AI Systems & Data Engineer

HyperFiSan Francisco, CA
96d

About The Position

We are seeking an AI Systems & Data Engineer to join our team. We are building a fast, flexible, and complex platform with a robust, event-driven architecture. This role requires expertise in building data pipelines within the Databricks environment, specifically for ingesting unstructured data, and leveraging that data to build AI agents.

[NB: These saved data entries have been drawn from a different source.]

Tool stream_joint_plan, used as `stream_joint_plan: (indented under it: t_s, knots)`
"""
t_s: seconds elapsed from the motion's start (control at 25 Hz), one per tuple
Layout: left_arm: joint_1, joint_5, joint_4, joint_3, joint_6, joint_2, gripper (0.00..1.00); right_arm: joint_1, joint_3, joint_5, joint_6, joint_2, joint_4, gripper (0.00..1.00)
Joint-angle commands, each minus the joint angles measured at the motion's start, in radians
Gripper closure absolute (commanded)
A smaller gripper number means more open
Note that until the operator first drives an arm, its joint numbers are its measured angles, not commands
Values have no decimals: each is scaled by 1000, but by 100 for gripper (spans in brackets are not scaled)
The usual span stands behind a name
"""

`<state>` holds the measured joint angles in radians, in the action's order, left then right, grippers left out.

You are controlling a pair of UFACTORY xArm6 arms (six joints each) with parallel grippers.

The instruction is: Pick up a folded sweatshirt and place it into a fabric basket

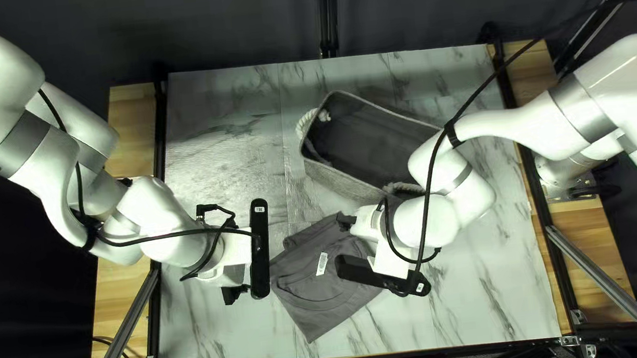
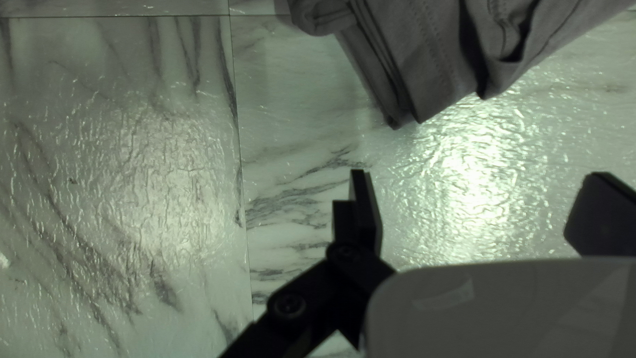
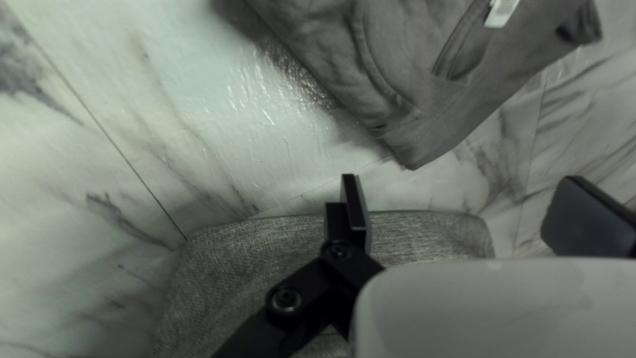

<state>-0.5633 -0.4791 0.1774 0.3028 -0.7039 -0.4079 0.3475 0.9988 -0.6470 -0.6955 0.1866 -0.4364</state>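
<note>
Nearest, the folded gray sweatshirt [image 1: 320, 295] lies flat on the worktop [image 1: 469, 306], toward its six o'clock side, a pale label [image 1: 322, 263] facing up. It rests there wholly unsupported by either arm, so the pick itself is undone.

A little farther off, at roughly nine to ten o'clock from the garment in the top left view, is my left gripper [image 2: 477, 205]. Its fingers are spread wide with nothing between them, and the cloth sits at twelve o'clock from them, ahead and not touching.

My right gripper [image 3: 467, 205] is near the garment's one o'clock side. Its fingers also stand well apart and hold nothing; the sweatshirt is at twelve o'clock ahead of them. Both grippers look well set for an approach from two sides, which I judge to be the step in hand.

Farthest, the fabric basket [image 1: 347, 184] stands at one o'clock from the sweatshirt, open side up, a rope handle [image 1: 313, 121] at its ten o'clock end. My right arm hides part of it; in what shows of the inside I see no garment.

So only the positioning seems done. Left to do: grip the folds, lift them together, carry toward one o'clock, lower in and release.
</note>
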Motion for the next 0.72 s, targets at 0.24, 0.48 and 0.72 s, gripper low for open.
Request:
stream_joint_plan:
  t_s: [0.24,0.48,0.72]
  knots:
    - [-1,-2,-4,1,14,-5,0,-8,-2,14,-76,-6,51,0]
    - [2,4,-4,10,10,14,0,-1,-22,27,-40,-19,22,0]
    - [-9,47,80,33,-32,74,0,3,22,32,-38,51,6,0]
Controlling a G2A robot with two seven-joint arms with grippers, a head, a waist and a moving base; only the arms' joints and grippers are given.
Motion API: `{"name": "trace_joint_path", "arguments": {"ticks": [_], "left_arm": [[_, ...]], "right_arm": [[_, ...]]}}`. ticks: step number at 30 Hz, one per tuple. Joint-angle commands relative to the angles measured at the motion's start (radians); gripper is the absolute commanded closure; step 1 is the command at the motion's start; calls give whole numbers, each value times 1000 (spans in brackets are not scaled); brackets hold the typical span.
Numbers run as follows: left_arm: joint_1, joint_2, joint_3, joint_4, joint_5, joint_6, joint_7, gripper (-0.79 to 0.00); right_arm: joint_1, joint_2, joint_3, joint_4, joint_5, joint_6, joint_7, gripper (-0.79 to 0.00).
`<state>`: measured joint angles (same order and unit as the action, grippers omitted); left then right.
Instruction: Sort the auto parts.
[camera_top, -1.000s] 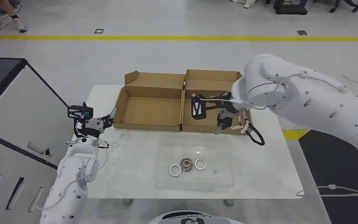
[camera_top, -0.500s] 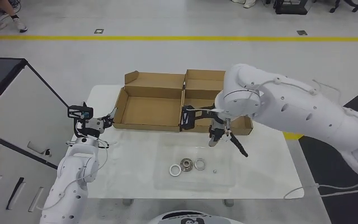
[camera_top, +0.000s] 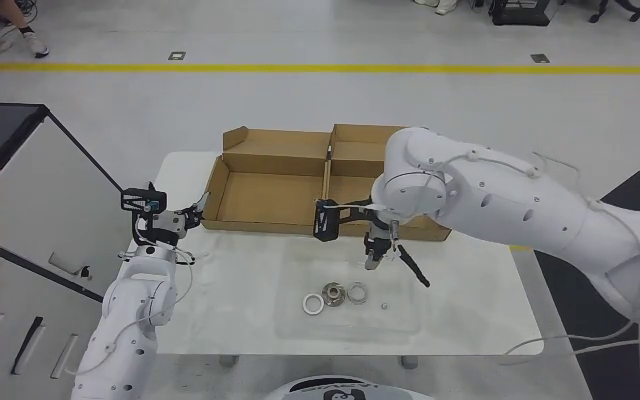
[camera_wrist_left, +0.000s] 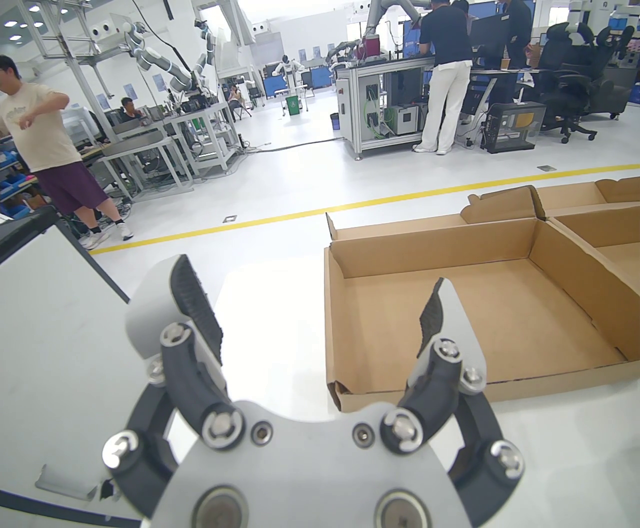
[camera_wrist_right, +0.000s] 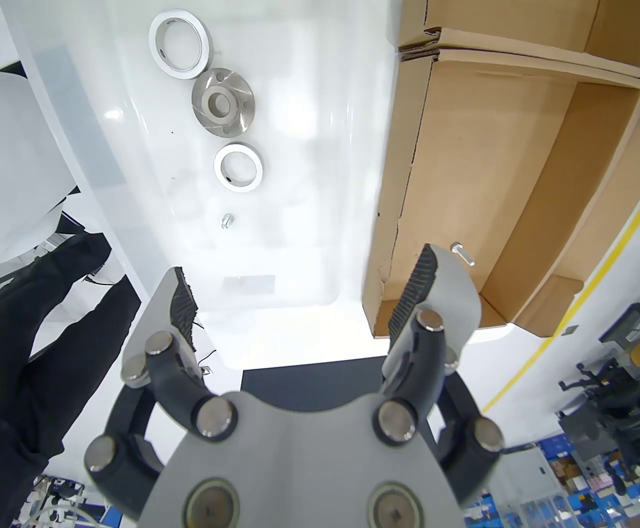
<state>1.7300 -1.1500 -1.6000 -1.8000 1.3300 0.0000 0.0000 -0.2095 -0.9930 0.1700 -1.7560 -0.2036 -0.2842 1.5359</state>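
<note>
Several metal parts lie in a clear tray (camera_top: 296, 322) at the table's front: a pale ring (camera_top: 314, 302), a flange (camera_top: 334, 293), a smaller ring (camera_top: 357, 292) and a small bolt (camera_top: 383, 303). The right wrist view looks down on the same ring (camera_wrist_right: 176, 44), flange (camera_wrist_right: 223, 102), smaller ring (camera_wrist_right: 238, 167) and bolt (camera_wrist_right: 227, 220). My right gripper (camera_top: 372, 257) hangs open and empty over the tray's far edge, beside the right cardboard box (camera_wrist_right: 450, 165), which holds one bolt (camera_wrist_right: 462, 254). My left gripper (camera_wrist_left: 310, 295) stands open and empty at the left box's (camera_wrist_left: 475, 305) outer corner.
Two open cardboard boxes (camera_top: 268, 190) sit side by side at the back of the white table (camera_top: 470, 300). A slanted panel with a dark frame (camera_top: 60, 190) stands left of the table. The left box has nothing in it.
The right arm has swung left and toward the front, from over the right box to the tray's far edge. The left arm has kept still.
</note>
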Motion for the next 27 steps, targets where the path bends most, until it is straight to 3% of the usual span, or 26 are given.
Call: {"name": "trace_joint_path", "arguments": {"ticks": [1, 10, 27], "left_arm": [[0, 0, 0, 0, 0, 0, 0, -785], [0, 0, 0, 0, 0, 0, 0, -785], [0, 0, 0, 0, 0, 0, 0, -785]], "right_arm": [[0, 0, 0, 0, 0, 0, 0, -785], [-29, -3, 0, -35, -46, 0, 0, -785], [-186, -14, 0, -12, -108, 0, 0, -785]]}}
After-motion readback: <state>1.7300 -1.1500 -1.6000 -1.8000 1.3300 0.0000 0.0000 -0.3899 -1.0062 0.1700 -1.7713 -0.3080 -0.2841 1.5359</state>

You’ll be a crucial member of rolling out products that will have immediate impact.

Requirements

  • 5-7 years of experience building production-grade ML, data, or AI systems.
  • Strong grasp of prompt engineering, context construction, and retrieval design.
  • Comfortable working in LangChain and building agents.
  • Experience with PySpark and Databricks to handle real-world data scale.
  • Ability to write testable, maintainable Python with clear structure.
  • Understanding of model evaluation, observability, and feedback loops.
  • Excited to push from prototype → production → iteration.
  • Familiarity with Databricks Data Intelligence Platform which unifies data warehousing and AI use cases on a single platform.
  • Knowledge of Unity Catalog for open and unified governance of data, analytics, and AI on the lakehouse.
  • Understanding of data security concerns related to AI and how to mitigate them using the Databricks AI Security Framework (DASF).
  • Confident English skills to collaborate clearly and effectively with teammates

Nice To Haves

  • Have built scalable agent-like workflows on the Databricks platform.
  • Have worked on semantic chunking, vector search, or hybrid retrieval strategies.
  • Can walk us through a real-world prompt failure and how you fixed it.
  • Have contributed to OSS tools or internal AI platforms.
  • Think of yourself as both an engineer and a systems designer.
  • Are familiar with the concept of a data lakehouse architecture.

Responsibilities

  • Design and build data pipelines in Databricks for ingesting unstructured data.
  • Construct retrieval-augmented generation (RAG) systems from scratch using ingested data.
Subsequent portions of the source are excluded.